Ramaphosa will be ever so pleased and will probably, depressingly, give Patel his job back after the election. I had been hoping otherwise, with much of the business establishment who are sick of the minister’s cloying interference in practically every aspect of what they do.

Patel’s unionist heart though is putting business in its ideological place. His political protection while he does this is that he is also “transforming” it, so he is able to claim the creation of 1,700 “black industrialists”, a programme Jacob Zuma began in 2017. In his review, he said these companies employed 160,000 people and turned over R183bn a year.

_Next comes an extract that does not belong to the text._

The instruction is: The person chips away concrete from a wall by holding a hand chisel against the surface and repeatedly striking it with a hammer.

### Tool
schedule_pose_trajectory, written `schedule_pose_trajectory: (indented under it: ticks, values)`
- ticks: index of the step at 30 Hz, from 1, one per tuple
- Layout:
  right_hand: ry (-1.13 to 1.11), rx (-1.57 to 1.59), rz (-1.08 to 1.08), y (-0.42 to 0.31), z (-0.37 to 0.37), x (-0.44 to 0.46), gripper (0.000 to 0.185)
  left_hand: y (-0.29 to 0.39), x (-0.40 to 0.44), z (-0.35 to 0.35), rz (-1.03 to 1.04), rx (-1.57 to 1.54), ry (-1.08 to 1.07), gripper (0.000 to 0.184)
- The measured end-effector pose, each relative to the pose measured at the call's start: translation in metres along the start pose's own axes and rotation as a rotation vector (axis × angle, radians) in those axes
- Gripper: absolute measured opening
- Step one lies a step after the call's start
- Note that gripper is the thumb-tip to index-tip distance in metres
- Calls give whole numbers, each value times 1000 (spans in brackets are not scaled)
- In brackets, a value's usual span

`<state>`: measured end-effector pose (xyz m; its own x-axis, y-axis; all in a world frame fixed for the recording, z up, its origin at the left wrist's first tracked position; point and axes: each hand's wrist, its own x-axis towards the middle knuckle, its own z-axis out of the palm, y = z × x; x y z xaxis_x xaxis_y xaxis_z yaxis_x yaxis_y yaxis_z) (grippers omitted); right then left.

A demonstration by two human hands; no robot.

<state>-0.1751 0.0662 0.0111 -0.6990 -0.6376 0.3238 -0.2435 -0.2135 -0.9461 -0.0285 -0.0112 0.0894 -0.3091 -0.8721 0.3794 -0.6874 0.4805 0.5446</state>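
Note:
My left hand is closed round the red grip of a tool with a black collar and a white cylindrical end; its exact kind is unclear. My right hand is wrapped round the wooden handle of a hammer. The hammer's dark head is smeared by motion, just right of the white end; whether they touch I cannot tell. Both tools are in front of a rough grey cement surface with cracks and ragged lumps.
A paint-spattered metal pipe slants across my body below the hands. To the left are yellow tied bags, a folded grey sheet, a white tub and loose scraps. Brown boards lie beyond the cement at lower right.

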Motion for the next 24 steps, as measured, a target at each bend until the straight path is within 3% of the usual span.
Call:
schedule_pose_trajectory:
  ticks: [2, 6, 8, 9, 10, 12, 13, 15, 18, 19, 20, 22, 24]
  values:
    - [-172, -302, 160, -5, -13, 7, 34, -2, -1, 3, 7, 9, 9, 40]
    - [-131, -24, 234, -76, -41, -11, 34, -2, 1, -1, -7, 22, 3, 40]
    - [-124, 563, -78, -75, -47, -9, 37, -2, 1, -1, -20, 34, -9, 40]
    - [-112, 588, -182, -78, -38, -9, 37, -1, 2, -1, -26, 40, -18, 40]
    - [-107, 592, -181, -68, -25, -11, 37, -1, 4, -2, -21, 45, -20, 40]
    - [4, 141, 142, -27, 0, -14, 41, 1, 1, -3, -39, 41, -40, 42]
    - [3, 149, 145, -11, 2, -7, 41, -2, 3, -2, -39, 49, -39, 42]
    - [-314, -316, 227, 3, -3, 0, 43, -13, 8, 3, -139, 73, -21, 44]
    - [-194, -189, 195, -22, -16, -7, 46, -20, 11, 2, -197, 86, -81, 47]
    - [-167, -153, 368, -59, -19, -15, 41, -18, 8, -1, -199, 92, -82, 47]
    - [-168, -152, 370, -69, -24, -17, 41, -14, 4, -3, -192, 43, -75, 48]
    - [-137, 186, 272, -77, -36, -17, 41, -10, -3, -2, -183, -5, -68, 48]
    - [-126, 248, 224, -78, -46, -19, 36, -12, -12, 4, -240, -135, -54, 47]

Patel’s review is an application to the ANC (the president is already convinced) for reappointment. But scratch away. At a recent Black Industrialists Awards dinner prominent among the prize-winners were recently white-owned businesses that had been acquired by black shareholders.

Nothing wrong with that, but everything wrong with claiming you did it all yourself. Much more of this festival of fact avoidance and bogus successes and we’ll never figure out quite what Shell did here in 2024.

• Bruce is a former editor of Business Day and the Financial Mail.